About this task
Everything in the data below is left aside except the lines from the one containing "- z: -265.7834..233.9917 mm" through the one containing "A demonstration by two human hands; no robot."; repeat those exactly.

Data section
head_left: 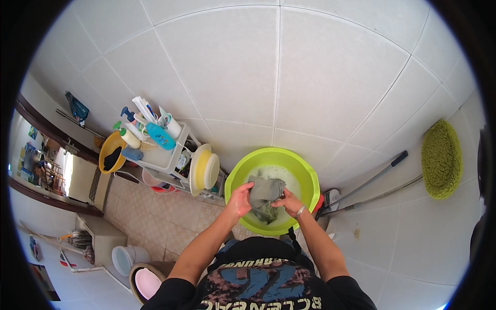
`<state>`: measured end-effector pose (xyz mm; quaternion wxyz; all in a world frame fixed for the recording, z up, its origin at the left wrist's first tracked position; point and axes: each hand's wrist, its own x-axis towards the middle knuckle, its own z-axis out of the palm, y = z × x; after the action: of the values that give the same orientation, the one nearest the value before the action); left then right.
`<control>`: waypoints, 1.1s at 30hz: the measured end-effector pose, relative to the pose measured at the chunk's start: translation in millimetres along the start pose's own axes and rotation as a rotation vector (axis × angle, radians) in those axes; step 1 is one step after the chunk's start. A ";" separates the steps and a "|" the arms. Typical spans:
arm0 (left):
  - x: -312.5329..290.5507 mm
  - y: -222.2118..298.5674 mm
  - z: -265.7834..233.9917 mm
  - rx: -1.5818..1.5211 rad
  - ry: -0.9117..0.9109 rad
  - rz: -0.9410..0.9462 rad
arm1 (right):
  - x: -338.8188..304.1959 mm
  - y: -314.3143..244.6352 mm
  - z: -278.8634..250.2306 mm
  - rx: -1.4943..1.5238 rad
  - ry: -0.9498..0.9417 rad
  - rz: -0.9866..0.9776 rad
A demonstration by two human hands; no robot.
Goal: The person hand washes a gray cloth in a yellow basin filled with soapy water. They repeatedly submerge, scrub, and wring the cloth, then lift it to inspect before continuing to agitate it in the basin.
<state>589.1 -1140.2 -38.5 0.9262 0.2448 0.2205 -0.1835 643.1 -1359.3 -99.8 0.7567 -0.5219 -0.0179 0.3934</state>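
A: Whereabouts of the grey cloth?

B: Bunched inside the lime-green basin, amid foamy water: centre of the dial here. Flanked by the left hand between eight and nine o'clock, by the right hand between three and four.

A: And the fingers?

B: Clamped on the cloth from both sides. No clear view of the tips behind.

A: Best handling?

B: Probably low, within the rim, to catch drips; then rubbing fold against fold, turning to a fresh patch each time. Worth minding the silver band at the right wrist, a possible snag.

A: Surroundings?

B: Between nine and ten, a white cart crowded with bottles, with a yellow-and-cream basin on its near side. Toward eight, a white bucket. Just before three, a fluffy green mop head.

A: Obstacles?

B: At twelve, a tiled wall. Around three, a leaning handle with a dark grip, likely to cramp any wide sweep rightward.
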 end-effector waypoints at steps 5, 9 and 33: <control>-1.2 15.2 16.2 0.054 -0.060 0.104 | -4.2 -4.3 10.5 -0.059 0.170 -0.180; -5.5 29.4 17.5 0.123 -0.079 0.116 | -7.8 -23.9 0.4 -0.141 0.197 -0.214; 13.9 19.7 -73.1 0.099 -0.250 -0.034 | -43.4 -3.6 -8.2 0.404 0.285 -0.192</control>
<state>586.2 -1088.4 -95.3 0.9299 0.2619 0.0981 -0.2389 618.9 -1392.8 -84.0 0.8743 -0.4061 0.1181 0.2380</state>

Solved exercise
  - z: -265.7834..233.9917 mm
  - rx: -1.5818..1.5211 rad
  - ry: -0.9117..0.9109 rad
  - rz: -0.9410..0.9462 rad
arm1 (right):
  - x: -338.8188..304.1959 mm
  - y: -314.3143..244.6352 mm
  - z: -278.8634..250.2306 mm
  - rx: -1.4943..1.5238 rad
  - ry: -0.9498..0.9417 rad
  - rz: -0.9866..0.9776 rad
A demonstration by two human hands; no robot.

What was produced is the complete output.